Starting with the first line of the data that follows, transcribe every line verbatim until the line containing "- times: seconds" has been transcribed.

--------------------------------------------------

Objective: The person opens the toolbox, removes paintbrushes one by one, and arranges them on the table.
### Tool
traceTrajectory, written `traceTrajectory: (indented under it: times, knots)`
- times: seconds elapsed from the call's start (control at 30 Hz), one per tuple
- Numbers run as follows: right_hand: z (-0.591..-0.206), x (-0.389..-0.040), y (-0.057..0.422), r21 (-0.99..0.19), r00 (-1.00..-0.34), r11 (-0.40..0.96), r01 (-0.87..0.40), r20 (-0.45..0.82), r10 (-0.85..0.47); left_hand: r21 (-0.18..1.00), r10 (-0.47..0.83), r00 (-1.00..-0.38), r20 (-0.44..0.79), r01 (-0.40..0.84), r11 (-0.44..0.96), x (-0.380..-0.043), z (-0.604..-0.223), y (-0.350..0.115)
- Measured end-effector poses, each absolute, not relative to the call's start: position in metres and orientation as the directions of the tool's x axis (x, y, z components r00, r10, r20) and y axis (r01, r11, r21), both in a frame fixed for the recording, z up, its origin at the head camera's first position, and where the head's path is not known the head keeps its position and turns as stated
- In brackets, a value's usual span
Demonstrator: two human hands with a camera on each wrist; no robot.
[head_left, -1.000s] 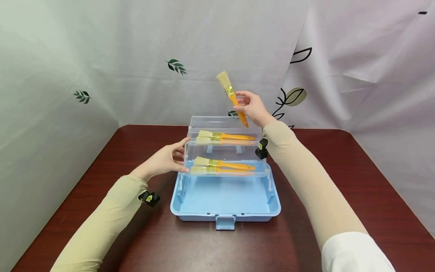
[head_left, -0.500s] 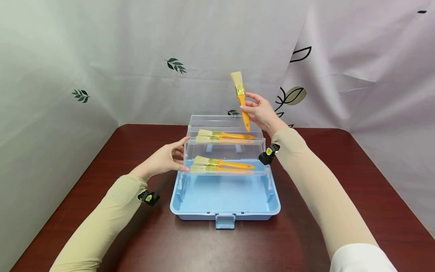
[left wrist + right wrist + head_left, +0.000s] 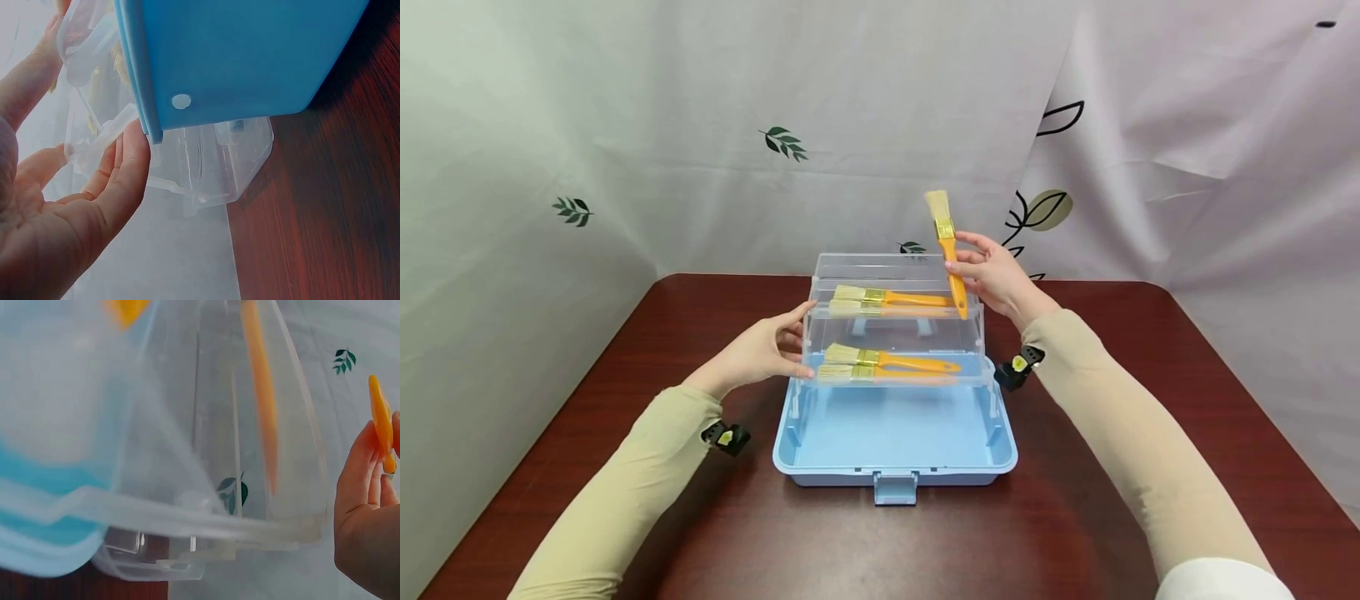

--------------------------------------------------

ANSWER:
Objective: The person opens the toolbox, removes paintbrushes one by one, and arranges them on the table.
### Tool
traceTrajectory, written `traceTrajectory: (indented under it: times, knots)`
- times: seconds elapsed from the call's start (control at 30 Hz), one per tuple

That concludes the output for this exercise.